What to do: Please quote exactly the opening lines of the data, from the first line to the one where "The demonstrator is" appears.

##############################

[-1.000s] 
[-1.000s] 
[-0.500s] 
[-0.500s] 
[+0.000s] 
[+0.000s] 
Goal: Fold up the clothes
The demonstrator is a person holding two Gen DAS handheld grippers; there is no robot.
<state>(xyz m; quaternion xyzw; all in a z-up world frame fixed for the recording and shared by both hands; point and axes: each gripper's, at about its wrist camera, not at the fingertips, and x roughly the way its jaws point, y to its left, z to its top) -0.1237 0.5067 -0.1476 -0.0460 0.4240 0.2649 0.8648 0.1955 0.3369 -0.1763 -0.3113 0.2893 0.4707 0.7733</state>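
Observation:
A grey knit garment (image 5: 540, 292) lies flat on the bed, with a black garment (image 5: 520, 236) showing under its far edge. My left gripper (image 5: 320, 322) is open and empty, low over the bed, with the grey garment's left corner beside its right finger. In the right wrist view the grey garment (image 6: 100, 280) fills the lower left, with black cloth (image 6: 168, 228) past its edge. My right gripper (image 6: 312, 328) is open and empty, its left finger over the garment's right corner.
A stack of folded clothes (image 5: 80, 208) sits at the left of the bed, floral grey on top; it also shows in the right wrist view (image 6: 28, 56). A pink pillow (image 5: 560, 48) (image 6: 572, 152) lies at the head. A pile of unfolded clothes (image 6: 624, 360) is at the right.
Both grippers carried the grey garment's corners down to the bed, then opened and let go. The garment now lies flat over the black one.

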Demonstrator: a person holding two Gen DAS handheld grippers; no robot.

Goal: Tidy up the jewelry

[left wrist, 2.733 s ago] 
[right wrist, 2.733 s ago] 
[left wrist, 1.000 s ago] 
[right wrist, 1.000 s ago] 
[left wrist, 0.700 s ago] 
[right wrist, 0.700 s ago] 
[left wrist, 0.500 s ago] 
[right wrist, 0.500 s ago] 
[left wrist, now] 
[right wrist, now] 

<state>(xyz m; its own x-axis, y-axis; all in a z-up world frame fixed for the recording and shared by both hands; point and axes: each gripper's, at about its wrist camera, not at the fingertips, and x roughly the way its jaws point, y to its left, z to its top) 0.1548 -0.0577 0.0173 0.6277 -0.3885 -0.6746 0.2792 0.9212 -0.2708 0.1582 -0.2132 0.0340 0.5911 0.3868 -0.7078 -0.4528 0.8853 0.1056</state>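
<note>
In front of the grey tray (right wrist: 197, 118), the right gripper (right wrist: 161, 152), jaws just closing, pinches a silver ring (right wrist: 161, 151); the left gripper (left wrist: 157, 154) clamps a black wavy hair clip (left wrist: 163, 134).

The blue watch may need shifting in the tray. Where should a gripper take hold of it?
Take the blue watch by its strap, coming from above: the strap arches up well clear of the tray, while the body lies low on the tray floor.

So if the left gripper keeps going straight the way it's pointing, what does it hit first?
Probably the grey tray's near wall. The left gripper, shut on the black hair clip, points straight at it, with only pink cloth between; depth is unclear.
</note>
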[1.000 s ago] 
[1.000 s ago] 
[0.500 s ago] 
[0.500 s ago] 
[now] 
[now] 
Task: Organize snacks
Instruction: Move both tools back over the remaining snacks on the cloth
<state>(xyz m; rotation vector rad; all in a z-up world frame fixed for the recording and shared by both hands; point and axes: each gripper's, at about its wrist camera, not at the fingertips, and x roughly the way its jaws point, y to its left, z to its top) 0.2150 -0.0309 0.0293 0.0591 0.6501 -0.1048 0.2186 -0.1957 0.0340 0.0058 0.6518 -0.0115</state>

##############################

Finished task:
[-1.000s] 
[-1.000s] 
[-0.500s] 
[-0.500s] 
[+0.000s] 
[+0.000s] 
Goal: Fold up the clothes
The demonstrator is a person holding two Gen DAS handheld grippers; there is no robot.

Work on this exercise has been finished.